[AIM OF THE EXERCISE]: Whenever an image turns up, omit it and return the remaining data exactly.

[DATASET SECTION]:
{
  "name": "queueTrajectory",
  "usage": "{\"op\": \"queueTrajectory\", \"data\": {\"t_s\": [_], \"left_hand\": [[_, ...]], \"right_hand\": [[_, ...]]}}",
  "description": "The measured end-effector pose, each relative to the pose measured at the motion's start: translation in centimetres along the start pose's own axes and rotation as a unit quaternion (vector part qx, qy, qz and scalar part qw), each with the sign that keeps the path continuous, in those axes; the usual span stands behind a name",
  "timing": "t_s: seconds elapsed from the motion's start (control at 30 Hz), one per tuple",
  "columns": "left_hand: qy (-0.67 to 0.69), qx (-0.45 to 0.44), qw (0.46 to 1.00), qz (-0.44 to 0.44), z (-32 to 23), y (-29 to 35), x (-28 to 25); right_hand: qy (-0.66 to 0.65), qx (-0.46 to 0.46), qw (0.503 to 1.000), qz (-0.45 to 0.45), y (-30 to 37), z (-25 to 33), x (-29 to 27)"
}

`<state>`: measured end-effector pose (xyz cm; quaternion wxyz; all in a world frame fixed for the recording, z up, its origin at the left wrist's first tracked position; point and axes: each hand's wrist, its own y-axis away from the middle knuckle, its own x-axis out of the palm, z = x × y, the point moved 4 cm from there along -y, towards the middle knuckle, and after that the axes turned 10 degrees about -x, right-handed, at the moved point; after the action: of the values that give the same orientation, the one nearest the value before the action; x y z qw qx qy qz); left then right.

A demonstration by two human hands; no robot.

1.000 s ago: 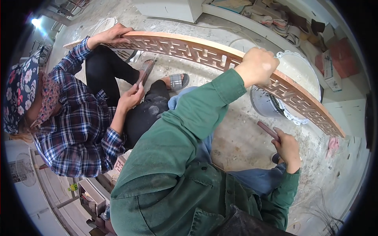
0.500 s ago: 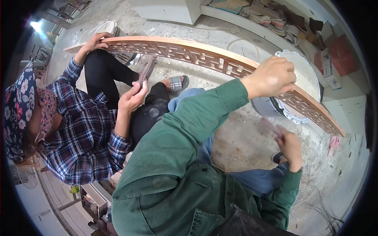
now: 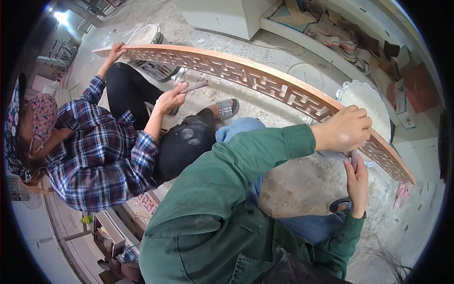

[RESULT OF THIS EXERCISE]:
{
  "name": "queueTrajectory",
  "usage": "{\"op\": \"queueTrajectory\", \"data\": {\"t_s\": [_], \"left_hand\": [[_, ...]], \"right_hand\": [[_, ...]]}}",
  "description": "The measured end-effector pose, each relative to the pose measured at the motion's start: translation in centimetres along the start pose's own axes and rotation as a unit quaternion (vector part qx, qy, qz and scalar part qw), each with the sign that keeps the path continuous, in those axes; the usual span stands behind a name",
  "timing": "t_s: seconds elapsed from the motion's start (control at 30 Hz), one per tuple",
  "columns": "left_hand: qy (-0.67 to 0.69), qx (-0.45 to 0.44), qw (0.46 to 1.00), qz (-0.44 to 0.44), z (-32 to 23), y (-29 to 35), x (-28 to 25); right_hand: qy (-0.66 to 0.65), qx (-0.46 to 0.46), qw (0.503 to 1.000), qz (-0.45 to 0.45), y (-30 to 37), z (-25 to 33), x (-29 to 27)"
}

`<state>`: measured end-effector pose (xyz cm; quaternion wxyz; all in a world frame fixed for the recording, z up, its origin at the left wrist's first tracked position; point and axes: each hand's wrist, its own y-axis away from the middle knuckle, its own x-axis out of the palm, z = x × y, the point moved 4 cm from there along -y, towards the middle knuckle, and after that the axes turned 10 degrees about -x, right-handed, at the moved point; after the action: of the values that give the same orientation, the one nearest the value before the action; x y z qw qx qy qz); left then right.

A demonstration by two human hands; no robot.

1.000 s ago: 
0.500 s ago: 
now: 

No part of the exercise is left unanswered.